Services or capabilities described in Amazon Web Services documentation might vary by Region. To see the differences applicable to the China Regions,
see Getting Started with Amazon Web Services in China
(PDF).
When you enable Runtime Monitoring for your account, Amazon GuardDuty may generate GuardDuty Runtime Monitoring finding types that indicate
potential security issues in your Amazon environment. The potential security issues indicate either
a compromised Amazon EC2 instance, container workload, an Amazon EKS cluster, or a set of compromised
credentials in your Amazon environment. The security agent monitors runtime events from multiple
resource types. To identify the potentially compromised resource, view Resource
type in the generated finding details in the GuardDuty console.

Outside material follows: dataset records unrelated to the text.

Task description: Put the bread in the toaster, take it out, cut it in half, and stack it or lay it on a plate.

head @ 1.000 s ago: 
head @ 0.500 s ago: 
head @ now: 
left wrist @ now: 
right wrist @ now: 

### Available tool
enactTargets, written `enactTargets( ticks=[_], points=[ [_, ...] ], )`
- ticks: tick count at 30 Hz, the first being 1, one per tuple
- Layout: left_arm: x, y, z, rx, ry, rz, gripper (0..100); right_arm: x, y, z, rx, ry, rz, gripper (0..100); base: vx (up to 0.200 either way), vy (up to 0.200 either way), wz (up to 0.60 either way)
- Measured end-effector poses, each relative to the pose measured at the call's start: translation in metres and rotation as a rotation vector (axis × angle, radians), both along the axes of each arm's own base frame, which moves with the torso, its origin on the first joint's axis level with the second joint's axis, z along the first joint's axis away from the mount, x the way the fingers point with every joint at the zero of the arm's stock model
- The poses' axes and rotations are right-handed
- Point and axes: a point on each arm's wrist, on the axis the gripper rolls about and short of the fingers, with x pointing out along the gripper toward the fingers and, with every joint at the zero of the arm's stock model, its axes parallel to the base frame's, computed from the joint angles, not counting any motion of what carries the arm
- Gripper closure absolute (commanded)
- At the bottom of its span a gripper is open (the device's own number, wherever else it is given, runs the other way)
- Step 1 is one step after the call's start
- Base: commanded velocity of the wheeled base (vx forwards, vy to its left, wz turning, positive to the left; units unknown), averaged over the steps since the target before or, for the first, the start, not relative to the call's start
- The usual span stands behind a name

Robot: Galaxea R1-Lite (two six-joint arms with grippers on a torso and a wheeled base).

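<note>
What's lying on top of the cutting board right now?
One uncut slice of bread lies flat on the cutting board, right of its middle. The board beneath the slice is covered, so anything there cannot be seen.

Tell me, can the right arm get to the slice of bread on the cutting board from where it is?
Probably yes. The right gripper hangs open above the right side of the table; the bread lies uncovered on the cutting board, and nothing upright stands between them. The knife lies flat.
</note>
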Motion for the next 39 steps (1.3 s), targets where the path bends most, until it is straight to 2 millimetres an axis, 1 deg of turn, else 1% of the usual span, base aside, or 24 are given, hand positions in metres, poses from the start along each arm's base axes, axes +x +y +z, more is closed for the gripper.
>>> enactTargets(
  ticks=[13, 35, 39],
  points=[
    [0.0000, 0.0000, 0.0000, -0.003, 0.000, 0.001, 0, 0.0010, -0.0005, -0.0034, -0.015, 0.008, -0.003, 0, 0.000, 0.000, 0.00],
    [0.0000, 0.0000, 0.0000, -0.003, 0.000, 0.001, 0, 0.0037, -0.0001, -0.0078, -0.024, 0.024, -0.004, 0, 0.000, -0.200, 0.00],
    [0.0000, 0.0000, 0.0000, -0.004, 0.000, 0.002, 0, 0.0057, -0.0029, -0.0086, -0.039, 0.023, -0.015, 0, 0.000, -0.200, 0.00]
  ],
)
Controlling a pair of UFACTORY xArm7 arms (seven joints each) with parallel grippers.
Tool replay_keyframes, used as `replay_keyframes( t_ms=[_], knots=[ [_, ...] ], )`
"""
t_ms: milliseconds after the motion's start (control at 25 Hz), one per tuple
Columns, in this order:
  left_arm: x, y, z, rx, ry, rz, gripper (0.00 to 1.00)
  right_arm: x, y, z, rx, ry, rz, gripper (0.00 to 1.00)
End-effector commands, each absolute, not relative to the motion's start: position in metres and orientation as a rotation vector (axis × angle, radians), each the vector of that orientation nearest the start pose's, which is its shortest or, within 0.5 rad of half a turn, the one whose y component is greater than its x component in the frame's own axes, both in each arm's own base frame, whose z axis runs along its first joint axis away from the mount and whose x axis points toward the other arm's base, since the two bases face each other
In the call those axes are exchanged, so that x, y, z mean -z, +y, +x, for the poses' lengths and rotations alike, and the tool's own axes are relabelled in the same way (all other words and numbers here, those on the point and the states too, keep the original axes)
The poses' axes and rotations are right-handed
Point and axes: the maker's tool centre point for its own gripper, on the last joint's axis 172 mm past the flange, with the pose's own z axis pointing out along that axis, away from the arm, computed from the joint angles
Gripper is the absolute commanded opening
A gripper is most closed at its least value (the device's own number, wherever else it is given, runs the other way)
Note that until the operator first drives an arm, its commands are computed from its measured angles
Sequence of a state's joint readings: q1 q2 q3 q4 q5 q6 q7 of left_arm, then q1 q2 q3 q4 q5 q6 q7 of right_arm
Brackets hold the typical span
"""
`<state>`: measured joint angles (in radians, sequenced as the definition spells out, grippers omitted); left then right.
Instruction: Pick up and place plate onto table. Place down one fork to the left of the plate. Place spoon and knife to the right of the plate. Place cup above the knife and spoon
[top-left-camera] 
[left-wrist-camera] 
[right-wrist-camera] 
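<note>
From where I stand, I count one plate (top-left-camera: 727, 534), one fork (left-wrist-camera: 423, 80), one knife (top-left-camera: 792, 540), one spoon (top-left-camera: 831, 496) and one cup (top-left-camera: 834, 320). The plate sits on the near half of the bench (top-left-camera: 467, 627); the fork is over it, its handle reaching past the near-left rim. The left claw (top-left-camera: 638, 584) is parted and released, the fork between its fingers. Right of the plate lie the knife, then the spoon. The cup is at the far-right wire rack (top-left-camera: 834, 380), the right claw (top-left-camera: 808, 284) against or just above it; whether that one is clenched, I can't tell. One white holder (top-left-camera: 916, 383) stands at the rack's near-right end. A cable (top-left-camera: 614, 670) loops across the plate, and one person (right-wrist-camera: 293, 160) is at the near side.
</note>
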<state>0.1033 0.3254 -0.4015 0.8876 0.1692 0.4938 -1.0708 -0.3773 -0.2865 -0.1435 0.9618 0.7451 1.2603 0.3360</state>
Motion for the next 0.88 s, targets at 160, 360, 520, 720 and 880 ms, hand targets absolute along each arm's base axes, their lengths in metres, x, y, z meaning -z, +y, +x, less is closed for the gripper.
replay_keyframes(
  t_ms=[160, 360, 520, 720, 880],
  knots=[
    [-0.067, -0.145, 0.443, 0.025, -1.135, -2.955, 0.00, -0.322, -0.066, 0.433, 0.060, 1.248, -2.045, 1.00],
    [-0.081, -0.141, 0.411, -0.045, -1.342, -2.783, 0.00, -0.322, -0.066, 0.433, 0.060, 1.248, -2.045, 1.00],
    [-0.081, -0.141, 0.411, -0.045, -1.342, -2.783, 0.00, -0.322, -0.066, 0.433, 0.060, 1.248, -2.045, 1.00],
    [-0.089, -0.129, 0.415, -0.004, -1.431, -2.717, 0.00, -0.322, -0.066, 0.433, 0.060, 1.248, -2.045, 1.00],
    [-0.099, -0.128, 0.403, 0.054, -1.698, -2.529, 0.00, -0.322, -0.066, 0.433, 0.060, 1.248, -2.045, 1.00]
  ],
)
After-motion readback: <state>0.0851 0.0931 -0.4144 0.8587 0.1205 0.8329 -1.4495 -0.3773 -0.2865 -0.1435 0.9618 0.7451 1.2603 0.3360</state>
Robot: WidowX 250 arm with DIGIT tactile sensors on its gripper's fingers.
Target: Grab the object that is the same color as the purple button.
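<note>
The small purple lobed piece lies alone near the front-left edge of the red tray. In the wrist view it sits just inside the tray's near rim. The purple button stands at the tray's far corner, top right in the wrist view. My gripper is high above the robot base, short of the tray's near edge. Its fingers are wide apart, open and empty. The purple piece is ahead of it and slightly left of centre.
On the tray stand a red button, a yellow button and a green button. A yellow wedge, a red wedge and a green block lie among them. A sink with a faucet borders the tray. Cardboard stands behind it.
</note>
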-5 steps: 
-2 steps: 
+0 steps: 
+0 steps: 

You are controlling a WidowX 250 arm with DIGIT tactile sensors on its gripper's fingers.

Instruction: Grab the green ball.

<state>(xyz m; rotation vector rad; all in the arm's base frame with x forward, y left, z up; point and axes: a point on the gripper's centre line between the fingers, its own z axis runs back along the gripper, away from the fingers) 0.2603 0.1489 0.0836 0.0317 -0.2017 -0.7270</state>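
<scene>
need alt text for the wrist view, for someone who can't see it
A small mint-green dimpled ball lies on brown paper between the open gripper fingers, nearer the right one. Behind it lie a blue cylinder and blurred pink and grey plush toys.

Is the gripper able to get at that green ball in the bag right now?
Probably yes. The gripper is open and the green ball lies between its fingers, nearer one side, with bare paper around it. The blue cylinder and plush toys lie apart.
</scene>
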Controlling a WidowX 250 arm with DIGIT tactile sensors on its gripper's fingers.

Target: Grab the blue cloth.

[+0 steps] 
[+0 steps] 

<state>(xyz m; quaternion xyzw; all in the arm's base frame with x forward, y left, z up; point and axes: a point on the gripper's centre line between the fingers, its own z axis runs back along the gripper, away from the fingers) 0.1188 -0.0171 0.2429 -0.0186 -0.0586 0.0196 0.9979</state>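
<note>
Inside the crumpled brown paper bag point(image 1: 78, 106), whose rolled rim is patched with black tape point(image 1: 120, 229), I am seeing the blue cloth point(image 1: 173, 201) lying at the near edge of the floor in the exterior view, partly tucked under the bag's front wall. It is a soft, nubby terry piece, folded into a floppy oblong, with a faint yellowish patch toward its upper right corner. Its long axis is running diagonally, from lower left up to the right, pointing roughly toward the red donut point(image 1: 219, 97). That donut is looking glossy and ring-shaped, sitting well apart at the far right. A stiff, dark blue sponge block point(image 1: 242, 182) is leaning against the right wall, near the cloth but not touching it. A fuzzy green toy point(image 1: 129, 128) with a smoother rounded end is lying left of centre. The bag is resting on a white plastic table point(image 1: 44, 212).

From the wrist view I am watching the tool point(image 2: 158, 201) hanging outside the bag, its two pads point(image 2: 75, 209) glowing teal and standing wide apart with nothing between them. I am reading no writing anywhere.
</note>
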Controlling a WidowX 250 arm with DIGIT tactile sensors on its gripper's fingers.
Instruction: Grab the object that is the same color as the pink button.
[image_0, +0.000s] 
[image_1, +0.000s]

The following section
describes the recommended remediation steps for each resource type.
- Instance
-
If the Resource type in the finding details is
Instance, it indicates that either an EC2 instance or an EKS node is
potentially compromised.
- EKSCluster
-
If the Resource type in the finding details is
EKSCluster, it indicates that either a pod or a container inside an EKS
cluster is potentially compromised.
- ECSCluster
-
If the Resource type in the finding details is
ECSCluster, it indicates that either an ECS task or a container inside an
ECS task is potentially compromised.
-
Identify the affected ECS cluster
The GuardDuty Runtime Monitoring finding provides the ECS cluster details in the finding's details
panel or in the resource.ecsClusterDetails
section in the finding JSON.
-
Identify the affected ECS task
The GuardDuty Runtime Monitoring finding provides the ECS task details in the finding's details panel
or in the resource.ecsClusterDetails.taskDetails
section in the finding
JSON.
-
Isolate the affected task
Isolate the impacted task by denying all ingress and egress traffic to the task. A deny
all traffic rule may help stop an attack that is already underway, by severing all
connections to the task.
-
Remediate the compromised task
-
Identify the vulnerability that compromised the task.
-
Implement the fix for that vulnerability and start new a replacement task.
-
Stop the vulnerable task.
- Container
-
If the Resource type in the finding details is
Container, it indicates that a standalone container is potentially
compromised.
When a GuardDuty finding indicates a task compromise, the image used to launch the task could be
malicious or compromised. GuardDuty findings identify the container image within the
resource.ecsClusterDetails.taskDetails.containers.image
field. You can determine
whether or not the image is malicious by scanning it for malware.
To remediate a compromised container image
-
Stop using the image immediately and remove it from your image repository.
-
Identify all of the tasks that are using this image.
-
Stop all of the tasks that are using the compromised image. Update their task definitions
so that they stop using the compromised image.